Absence of Encumbrances, etc. The Shareholder is the lawful holder of record and beneficial owner of the Shares and owns good and valid title to such Shares. There are no outstanding options, warrants, stock rights, agreements, contracts, puts, calls, commitments, pre-emptive rights, or demands of any character to which the Shareholder is a party or under which the Shareholder has any rights relating to the Shares; and, except for provisions in the Trust (as defined below) that give the Investment Manager the authority to direct the voting of the Shares while the Shares are owned by the Shareholder, there are no agreements to which the Shareholder is a party that restrict the transfer or voting of the Shares. The Shareholder has not granted to any person any proxies, powers of attorney, or similar rights or powers with respect to the Shares. At the Closing, upon transfer of the Shares to the Corporation, the Shares will be free and clear of all restrictions on transfer, mortgages, claims, liens, pledges, security interests or encumbrances of every kind and nature.
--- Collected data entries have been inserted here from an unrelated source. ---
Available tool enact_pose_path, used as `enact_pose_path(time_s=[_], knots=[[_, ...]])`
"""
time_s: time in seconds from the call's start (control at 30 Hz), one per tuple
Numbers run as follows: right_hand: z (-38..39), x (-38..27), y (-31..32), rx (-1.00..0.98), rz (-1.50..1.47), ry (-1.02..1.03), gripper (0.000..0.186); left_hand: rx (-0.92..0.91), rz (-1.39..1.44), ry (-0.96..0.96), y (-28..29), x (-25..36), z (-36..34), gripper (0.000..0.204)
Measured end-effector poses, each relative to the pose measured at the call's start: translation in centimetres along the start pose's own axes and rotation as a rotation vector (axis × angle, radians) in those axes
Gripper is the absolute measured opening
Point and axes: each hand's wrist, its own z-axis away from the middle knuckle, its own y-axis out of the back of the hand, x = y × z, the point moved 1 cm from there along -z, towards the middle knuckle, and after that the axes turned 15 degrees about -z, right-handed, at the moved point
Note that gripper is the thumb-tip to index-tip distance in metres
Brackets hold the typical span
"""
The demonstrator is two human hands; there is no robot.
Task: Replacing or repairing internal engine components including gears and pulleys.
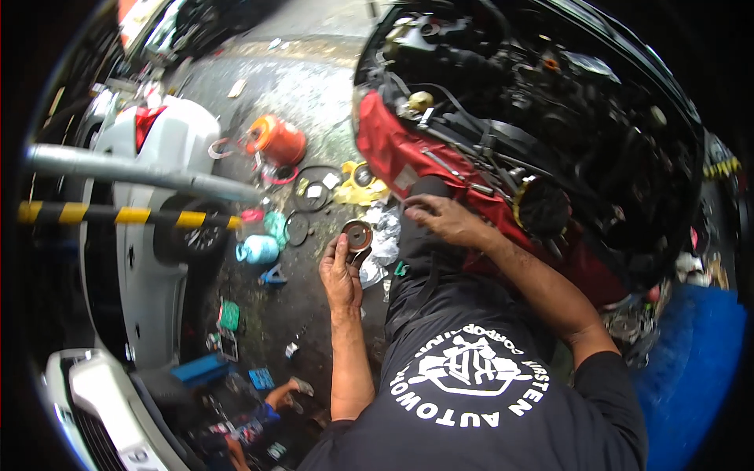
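Held up in my left hand is a small round metal part, like a pulley, with a brownish face and a dark hole at its centre. The thumb presses on its near side, and the other fingers are mostly hidden behind it. My right hand hovers over my dark trouser leg, beside the engine bay's edge. Its fingers are loosely bent and apart, with nothing visible in them. To its right, a red cover drapes over the car's edge, with a ratchet-like metal tool lying on it.
The open engine bay fills the upper right. On the floor stand an orange bucket and a light-blue bottle. A striped pole juts in from the left, near a parked silver car. Another person's arm shows at lower left.
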Motion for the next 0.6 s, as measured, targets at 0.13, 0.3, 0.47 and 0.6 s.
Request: enact_pose_path(time_s=[0.13, 0.3, 0.47, 0.6], knots=[[5.2, 1.0, 2.7, -0.116, -0.544, 0.007, 0.045, -0.315, -0.255, 0.073, -6.9, -1.6, -0.7, 0.035], [11.8, 6.4, 7.7, 0.178, -0.627, 0.111, 0.039, -0.671, -0.613, 0.080, -16.1, -4.0, 0.7, 0.040], [18.1, 13.7, 8.8, 0.400, -1.210, 0.173, 0.034, -1.092, -1.195, -0.563, -22.0, -5.5, 2.7, 0.041], [23.9, 19.2, 11.5, 0.728, -1.113, 0.452, 0.027, -1.212, -1.215, -0.279, -22.1, -4.9, 2.7, 0.041]])
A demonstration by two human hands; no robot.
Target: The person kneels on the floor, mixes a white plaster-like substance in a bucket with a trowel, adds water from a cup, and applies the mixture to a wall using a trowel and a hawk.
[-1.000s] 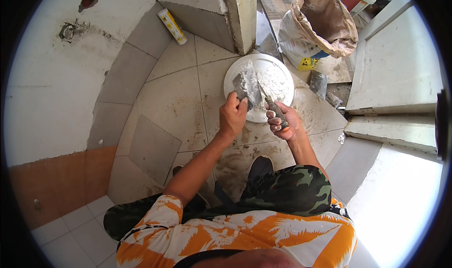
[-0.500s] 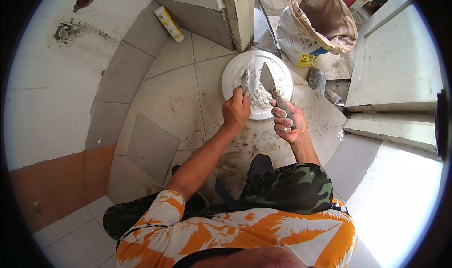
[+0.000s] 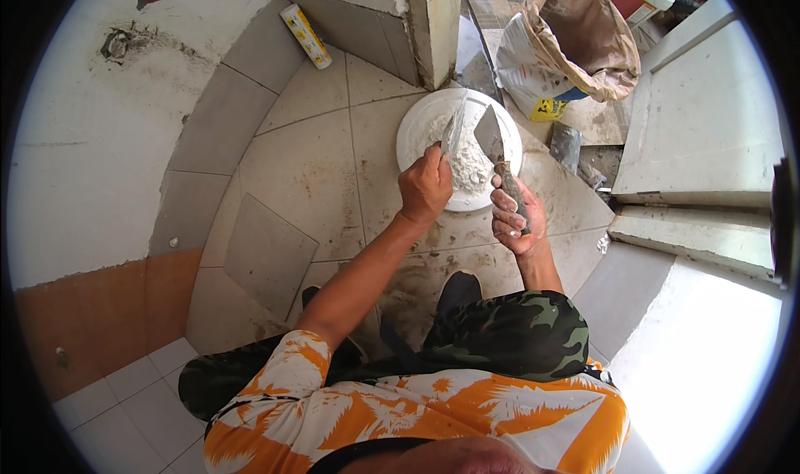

From time to time, at the Corporation's request, the Shareholder and the Investment Manager will warrant and defend the Corporation's title to the Shares, execute, acknowledge and deliver to the Corporation any and all further instruments, documents, and other papers reasonably requested by the Corporation to evidence that title and otherwise give full force and effect to the full intent and purposes of this Agreement.

Appears in 5 contracts

Samples: Stock Sale and Purchase Agreement (First Citizens Bancshares Inc /De/), Stock Sale and Purchase Agreement (First Citizens Bancshares Inc /De/), Stock Sale and Purchase Agreement (First Citizens Bancshares Inc /De/)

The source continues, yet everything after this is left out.